Savola réoriente sa stratégie au Maroc

Fini les guerres d’antan, le groupe se dit prêt à  constituer des partenariats avec Lesieur, Cosumar et d’autres opérateurs.
Son objectif : mutualiser les approvisionnements en matières premières.

Les responsables de Savola tournent la page. Après une guerre ouverte avec ses concurrents sur le marché de l’huile de table au Maroc, notamment Lesieur, filiale d’Ona, le fabricant saoudien revient au devant de la scène après un silence qui dure depuis fin 2006. A cette époque, en effet, la guerre avec Lesieur, qui avait commencé en 2004, avait atteint son paroxysme à la suite d’un rapport d’enquête de la direction de la concurrence concluant à l’existence de pratiques anti-concurrentielles dans le secteur. Mais, aujourd’hui, c’est le patron de Savola Foods Co, le Marocain Zouhair Eloudghiri, qui mène lui-même les opérations. La ligne de conduite, dit M. Eloudghiri, «c’est changer l’image que reflétait Savola, à savoir celle d’un prédateur qui arrive sur un marché avec pour seul objectif de rafler des parts de marché aux concurrents». Aujourd’hui, comme l’explique le patron de Savola, le groupe a pris la décision de changer d’approche. Certes, l’objectif est toujours de faire du business, mais autrement.
D’abord sur le plan purement commercial, M. Eloudghiri tient d’entrée de jeu à rectifier : «Les produits Savola sont toujours présents, notre unité de Berrechid tourne à 80% de sa capacité. Nous vendons 80 000 tonnes par an et nous réalisons des bénéfices sur le marché marocain». Au-delà, et c’est la nouveauté dans l’approche désormais adoptée par le groupe, les ambitions vont plus loin que le simple objectif commercial. Pour le patron de Savola, le groupe est aujourd’hui en mesure de faire bénéficier le Maroc et le consommateur marocain de son effet de taille.

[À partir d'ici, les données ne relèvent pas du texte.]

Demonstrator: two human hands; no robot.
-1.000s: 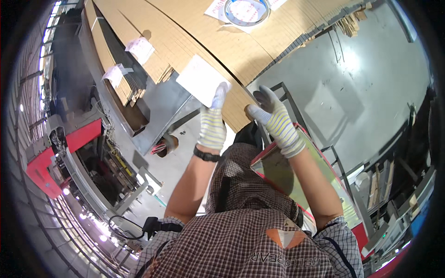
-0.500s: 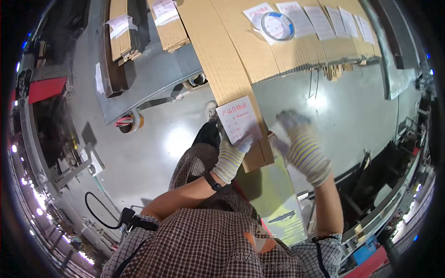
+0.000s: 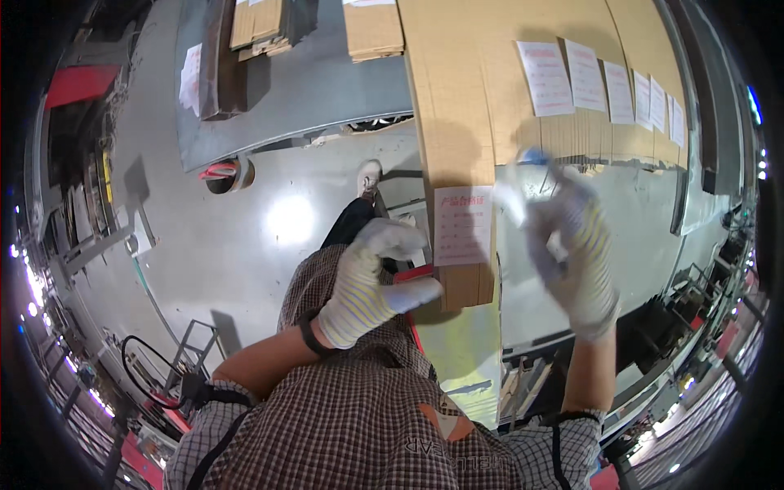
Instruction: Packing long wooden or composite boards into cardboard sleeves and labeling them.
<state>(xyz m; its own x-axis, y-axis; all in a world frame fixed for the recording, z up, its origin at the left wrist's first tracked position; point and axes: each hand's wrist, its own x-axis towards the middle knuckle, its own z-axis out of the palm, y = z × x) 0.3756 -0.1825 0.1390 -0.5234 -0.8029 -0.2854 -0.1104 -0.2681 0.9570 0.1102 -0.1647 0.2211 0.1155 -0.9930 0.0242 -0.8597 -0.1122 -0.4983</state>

Savola propose à Cosumar un projet commun à réaliser au Soudan
Deuxième grande nouveauté : le groupe tend la main aux concurrents, y compris Lesieur. Aujourd’hui, Savola foods produit et commercialise des produits comme l’huile de table, le sucre, le riz et les pâtes alimentaires dans 30 pays : du Kazakhstan jusqu’au Maroc en passant par l’Iran, la Turquie, l’Egypte ou encore l’Algérie.
Pour alimenter ses usines d’huile, de sucre ou encore ses moulins et usines de pâtes en matières premières, Savola foods doit, chaque année, acheter en quantités importantes : 1,6 million de tonnes d’huile à raffiner, 3,5 millions de tonnes de sucre brut et 2,5 millions de tonnes de blé.
Or, aujourd’hui, explique M. Eloudghiri, «les fournisseurs de matières premières, dans l’huile par exemple, sont une poignée dans le monde et ont donc tendance à appliquer leurs lois».
Face à des géants, comme Cargill, il vaut mieux, en effet, être suffisamment gros pour pouvoir bien négocier. Et c’est ce que propose justement Savola à des entreprises marocaines comme Lesieur et Cosumar. Pour cette dernière, par exemple, le fabricant saoudien a franchi le pas en proposant de mener un projet commun au Soudan. «Cosumar réfléchissait déjà à un projet au Soudan où nous sommes bien implantés, alors pourquoi ne pas travailler ensemble en bénéficiant de la grande expertise de Cosumar et la présence de Savola au Soudan pour avoir du sucre au meilleur prix pour le marché marocain et saoudien», propose M. Eloudghiri. Aujourd’hui, en effet, le Maroc importe, bon an mal an et tous producteurs confondus, 450 000 tonnes de sucre brut et 370 000 t d’huile à raffiner, des quantités négligeables face à des fournisseurs mondiaux presque constitués en cartel.
Les responsables de Savola reviennent donc aujourd’hui pour tendre la main aux autres opérateurs, y compris des concurrents, en leur proposant de travailler ensemble dans l’intérêt du consommateur. Pourquoi un tel revirement, serait-on tenter de penser ? «Il y a eu beaucoup d’incompréhension dans le passé et le jeu de la concurrence avait mené les opérateurs plus à détruire de la valeur qu’à en créer», explique le patron de Savola qui assure qu’aujourd’hui «cet épisode est résolument oublié». Le tout maintenant est de savoir comment les concurrents, notamment Lesieur, vont accueillir les propositions de Savola.